I first needed to get the sniff tests running and passing consistently on my machine.  So I worked with QA to stabilize the broken tests, remove the tests that were obsolete, and clear out any other blocking problems so that the sniff tests would run start to end, and pass 100%.  This took several weeks (as a background task) and we found several bugs in tests that needed to be fixed (mostly platform issues, where a test would pass on Windows XP but not on Windows Vista, for instance).

 

Then, with help from a member of our QA team, I got our regression tests ported over to a QA test harness similar to the one which runs our sniff tests.  This meant that our regression tests now got run in many more configurations (static library vs. DLL, ANSI vs. Unicode, Debug vs. Release) than they had been before.  This flushed out a number of test bugs, as well as several actual libraries code bugs, all of which we have fixed for Visual C++ 2008.

 

Our policy now is that for almost every bug we fix, we write a regression test which fails without the fix and succeeds with the fix.  This helps us to keep our regression rate down when fixing bugs, especially those ones where a particular method has been changed a couple of different times.  Using the test harness, it’s very easy to add a regression test.

 

The set of sniff tests (owned by our QA team) consists of 6542 tests, of which over 6000 run on the C++ runtimes.  We have about 75 sniff tests on ATL and about 400 for MFC.  The set of development regression tests (owned by the development team) consists of another 2536 tests, of which about 1500 test the C++ runtimes and 1000 test ATL and MFC.  I have all of these 9000+ tests running on my development machine on a nightly basis, which is really convenient when it comes time to fix a bug.  I can make the fix, check that it does indeed fix the bug, and then let my overnight process build it and fully test it.  When I arrive in the morning, I can check my test results, and if all passed 100%, I know my fix has not caused any problems.  I’ve also written up scripts that the rest of my team can use, so they can have the same productivity increase that I’ve been enjoying with the automation of these tests.

 

Thanks, and I welcome any questions you might have.

 

Pat Brenner

Visual C++ Libraries Team

  • I hope to see the VC team include fixes in the next VC++/VS 2005 service pack and not delay them until VS 2008.  My current production environment has about 20 applications spread between VS 6.0, VS 2003 and VS 2005.  It is unlikely we will get the chance to port more than a handful of them to the latest version of Visual Studio since that re-testing an application is a nontrivial multiple month effort.  We cannot make the business case to spend 3 or more months retesting each of those 20 applications (3 * 30 = 60 months).  We will replace/rewrite the 2 or 3 oldest legacy applications each year as it is much cheaper than spending most of our time just porting and retesting for each new VS version.  For example, our target for the next 12 months is to elliminate all VB6 code (including 3rd party code or commercial applications using VB6 components - this is a big deal to us since we've experienced a flood of end of life notices with no viable upgrade/replacement path for commercial products  based on VB6 components.) as well as rewrite/replace all VS 6.0 sytems.  I hope to see service packs for VS 2003, 2005, Windows XP, and SQL Server 2000, 2005 in the next year so that the older environments can live on for 5+ more years.

  • Pat,

    I'd be interested in what kind of testing system you use.
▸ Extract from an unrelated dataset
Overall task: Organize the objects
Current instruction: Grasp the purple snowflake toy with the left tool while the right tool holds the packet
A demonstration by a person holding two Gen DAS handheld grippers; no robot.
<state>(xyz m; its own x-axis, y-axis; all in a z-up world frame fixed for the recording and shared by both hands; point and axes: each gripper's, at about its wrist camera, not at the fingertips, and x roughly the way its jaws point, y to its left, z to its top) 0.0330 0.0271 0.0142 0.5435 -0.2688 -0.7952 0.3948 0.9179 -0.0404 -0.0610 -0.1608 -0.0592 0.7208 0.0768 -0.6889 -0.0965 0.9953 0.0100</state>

How do you collect and analyze the results of the nightly runs? What information does the system provide in case of a failing test - does it save a log, a minidump or something?

    Thanks, Jo

  • "Generally, fixes for Connect bugs go into the next full release. Service Packs consist of accumulated hotfixes, and hotfixes are made in response to support requests from corporate customers."

    Personally I think this is *stupid*. Again I cannot speak for Microsoft policies. Someone in the upper management might have decided to take care of the corporate customers first.

    Anothet thing I noticed is every issues which we complain, the answer is that the version after next version (Orcal +1) will fix that. Somehow it seems the "version after next version" is a standard repley.

    -Arun

  • [AntonioCS]

    > Can you give me an example of script or one of the

    > tests that you use to make sure there are no bugs in VS.

    Sure, here's an example.

    The Standard specifies that 9 iterators must derive from std::iterator. In VC8 SP1, only 6 did. This was further broken in early builds of VC9, where 0 did. In VC9 RTM, all 9 will derive from std::iterator. (More importantly, this fix makes these iterators smaller and faster.)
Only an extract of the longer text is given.